Legislators aren't on a quest to make Kansas a more Christ-like state. It's about power.

Tobias Schlingensiepen
Tobias Schlingensiepen

This week, you may have seen an audio recording leaked of a local Kansas GOP party chairman advocating for a multifaceted plan to turn Kansas into a shining beacon of conservatism for the rest of the country. Now, Kansas is hardly new at being an experiment for a national far-right agenda (See: Brownback Tax Plan).

This next experiment, though, may prove to not only wreck our state budget — but also our state’s conscience.

For years, as a pastor, I have seen this ploy taking shape in pulpits across the state. Now, as a state legislator, I see long-held plans coming to fruition in Kansas’s chief lawmaking body. From banning mental health care for our trans children to state-sanctioned discrimination of all transgender Kansans, a litany of bills were pushed this year to completely erase members of the LGBTQ community from public life.

The proponents of these bills? Conservative political think-tanks centered on the idea of “religious freedom.” Apparently, that freedom doesn’t extend to everyone.

What these national partisan organizations won’t tell you is that each one of these bills is polled, message-tested and primed to elicit a reaction from a specific subset of voters. This is not some noble quest to make Kansas a more moral, Christ-like state. It is a calculated, political tactic to divide people, win elections and tighten their grip on power.

Unfortunately, too many churches have bought into this scheme.

Rather than act as a refuge for the downtrodden, some sectors of American Christianity have adopted the role of morality police, supposedly on God’s behalf. The problem is, their ideological crusade is based on their own worldly goals — not on the will of God.

As Christians, we may fail to live up to the most rigorous standards of our faith, but to manipulate the criteria and attack others out of some personal need to be seen as righteous is the very definition of sin.

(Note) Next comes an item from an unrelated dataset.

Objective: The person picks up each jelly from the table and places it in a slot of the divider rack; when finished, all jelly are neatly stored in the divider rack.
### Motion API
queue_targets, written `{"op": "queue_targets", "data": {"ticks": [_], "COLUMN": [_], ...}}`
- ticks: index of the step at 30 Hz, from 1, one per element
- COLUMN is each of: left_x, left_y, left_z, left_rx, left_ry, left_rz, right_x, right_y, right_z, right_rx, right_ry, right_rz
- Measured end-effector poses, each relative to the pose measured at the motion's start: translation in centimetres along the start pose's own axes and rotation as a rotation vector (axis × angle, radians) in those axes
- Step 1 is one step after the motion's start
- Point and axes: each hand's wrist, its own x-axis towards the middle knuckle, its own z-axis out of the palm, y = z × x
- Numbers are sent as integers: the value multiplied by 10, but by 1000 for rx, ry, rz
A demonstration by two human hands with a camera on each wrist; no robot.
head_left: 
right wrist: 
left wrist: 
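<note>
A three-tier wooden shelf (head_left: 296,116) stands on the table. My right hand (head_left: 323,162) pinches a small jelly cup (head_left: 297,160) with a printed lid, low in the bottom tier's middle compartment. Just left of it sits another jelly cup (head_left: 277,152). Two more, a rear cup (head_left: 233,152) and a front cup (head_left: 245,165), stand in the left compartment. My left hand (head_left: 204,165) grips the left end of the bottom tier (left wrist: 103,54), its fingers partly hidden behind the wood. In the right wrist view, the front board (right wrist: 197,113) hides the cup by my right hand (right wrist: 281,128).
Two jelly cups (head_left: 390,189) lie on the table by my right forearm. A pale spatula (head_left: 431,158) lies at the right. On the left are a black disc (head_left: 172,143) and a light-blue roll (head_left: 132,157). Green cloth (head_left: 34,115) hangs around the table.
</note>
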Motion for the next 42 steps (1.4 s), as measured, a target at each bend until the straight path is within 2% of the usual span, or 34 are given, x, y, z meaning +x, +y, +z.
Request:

The churches have plenty of good they can do without engaging in verbal (and legislative) attacks on the most vulnerable among us. Christian authoritarianism is overreach of the worst sort: It pretends to be God; it ignores that God has other children who may not think, look, or act like you; and that God’s kingdom is bigger than any of us.

It’s time for churches who do not agree with what’s being done to stand up and defend the Gospel against purveyors of hate.

If these views were merely the day-dreaming of extreme activists, it could be brushed off as a fringe fever-dream. But, the sad fact is the majority of legislators have subscribed to this form of pseudo-religious manipulation.

Crusading against those who are different from them has become standard practice for our Republican-dominated House and Senate. I have grave concerns not only for the future of our state but also the safety of those marginalized by the Legislature.

We don’t have to look too far back into history to see what happens when we put a target on people’s backs for political expediency. Today, it's the LGBTQ community. Tomorrow, it could be yours.

We are at a crossroads as a state and as a country: Whether we will govern with fear and ignorance or love and kindness. For the sake of all of us, I hope it's the latter.

Tobias Schlingensiepen is the senior minister of the First Congregational Church in Topeka and represents the 55th District in the Kansas House of Representatives.